§ What to do: The data below should be copied out exactly, with its pictures omitted.

§ The data:
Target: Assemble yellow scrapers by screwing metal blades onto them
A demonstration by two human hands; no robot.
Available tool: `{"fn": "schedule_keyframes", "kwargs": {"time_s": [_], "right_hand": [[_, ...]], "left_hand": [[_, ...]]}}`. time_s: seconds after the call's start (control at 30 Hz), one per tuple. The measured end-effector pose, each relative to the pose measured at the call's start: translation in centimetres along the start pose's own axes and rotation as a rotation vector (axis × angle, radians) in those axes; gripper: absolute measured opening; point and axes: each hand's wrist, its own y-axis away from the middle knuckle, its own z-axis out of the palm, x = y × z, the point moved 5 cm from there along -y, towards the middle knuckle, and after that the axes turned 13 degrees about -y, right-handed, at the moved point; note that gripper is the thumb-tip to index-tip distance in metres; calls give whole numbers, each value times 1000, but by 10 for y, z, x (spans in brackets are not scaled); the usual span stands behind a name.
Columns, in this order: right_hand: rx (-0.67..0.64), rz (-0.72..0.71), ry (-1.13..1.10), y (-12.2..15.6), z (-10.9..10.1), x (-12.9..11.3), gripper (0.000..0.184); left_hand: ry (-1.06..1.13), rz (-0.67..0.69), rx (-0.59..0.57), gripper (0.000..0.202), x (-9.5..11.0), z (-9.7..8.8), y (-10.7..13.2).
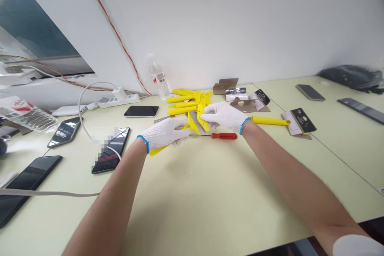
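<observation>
My left hand (168,131), in a white knit glove, is closed around a yellow scraper (194,125). The handle end sticks out below the wrist, and the head points right with a grey blade along it. My right hand (223,117), gloved too, pinches a flat yellow plastic piece (203,121) against or close beside that blade; whether they touch I cannot tell. Behind both hands lies a pile of yellow scrapers (183,109). A red-handled screwdriver (224,136) rests on the table just below, its shaft pointing toward my left hand.
Right of my right wrist lies a yellow handle (270,120), touching a black-and-white package card (301,122). Opened cardboard packaging (244,104) sits near the wall. A water bottle (159,78) stands behind the pile. Several phones (141,111), a power strip (120,101) and cables occupy the left.
</observation>
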Motion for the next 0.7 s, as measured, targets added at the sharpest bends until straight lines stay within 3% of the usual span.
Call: {"fn": "schedule_keyframes", "kwargs": {"time_s": [0.17, 0.43, 0.57, 0.7], "right_hand": [[50, 30, 182, 4, 8, -7, 13], [95, 16, 247, 1, 14, -4, 14], [128, -24, 354, 2, 16, -9, 14], [164, -37, 418, 1, 17, -10, 16]], "left_hand": [[7, 5, 14, 29, -7, 8, -7], [-17, 21, 67, 26, -18, 18, -18], [8, 74, 59, 28, -14, 20, -20], [21, 6, 66, 31, -7, 15, -15]]}}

§ Result of this exercise:
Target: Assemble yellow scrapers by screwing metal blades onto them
A demonstration by two human hands; no robot.
Available tool: `{"fn": "schedule_keyframes", "kwargs": {"time_s": [_], "right_hand": [[_, ...]], "left_hand": [[_, ...]]}}`. time_s: seconds after the call's start (control at 30 Hz), one per tuple. The measured end-effector pose, each relative to the pose measured at the call's start: translation in centimetres along the start pose's own axes and rotation as a rotation vector (axis × angle, radians) in those axes; gripper: absolute measured opening; point and axes: each hand's wrist, its own y-axis away from the middle knuckle, its own z-axis out of the palm, x = y × z, the point moved 5 cm from there along -y, towards the middle knuckle, and after that the axes turned 13 degrees about -y, right-handed, at the moved point; note that gripper is the thumb-tip to index-tip distance in metres; calls give whole numbers, each value times 1000, but by 10 for y, z, x (spans in brackets are not scaled); the usual span stands behind a name.
Columns, in this order: right_hand: rx (-0.67..0.64), rz (-0.72..0.71), ry (-1.13..1.10), y (-12.2..15.6), z (-10.9..10.1), x (-12.9..11.3), gripper (0.000..0.184); left_hand: ry (-1.06..1.13), rz (-0.67..0.69), rx (-0.59..0.57), gripper (0.000..0.202), x (-9.5..11.0), z (-9.7..8.8), y (-10.7..13.2).
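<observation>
My left hand (168,131), in a white knit glove, is closed around a yellow scraper (194,125). The handle end sticks out below the wrist, and the head points right with a grey blade along it. My right hand (223,117), gloved too, pinches a flat yellow plastic piece (203,121) against or close beside that blade; whether they touch I cannot tell. Behind both hands lies a pile of yellow scrapers (183,109). A red-handled screwdriver (224,136) rests on the table just below, its shaft pointing toward my left hand.
Right of my right wrist lies a yellow handle (270,120), touching a black-and-white package card (301,122). Opened cardboard packaging (244,104) sits near the wall. A water bottle (159,78) stands behind the pile. Several phones (141,111), a power strip (120,101) and cables occupy the left.
</observation>
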Motion for the next 0.7 s, as measured, targets added at the sharpest bends until straight lines stay within 3% of the usual span.
Call: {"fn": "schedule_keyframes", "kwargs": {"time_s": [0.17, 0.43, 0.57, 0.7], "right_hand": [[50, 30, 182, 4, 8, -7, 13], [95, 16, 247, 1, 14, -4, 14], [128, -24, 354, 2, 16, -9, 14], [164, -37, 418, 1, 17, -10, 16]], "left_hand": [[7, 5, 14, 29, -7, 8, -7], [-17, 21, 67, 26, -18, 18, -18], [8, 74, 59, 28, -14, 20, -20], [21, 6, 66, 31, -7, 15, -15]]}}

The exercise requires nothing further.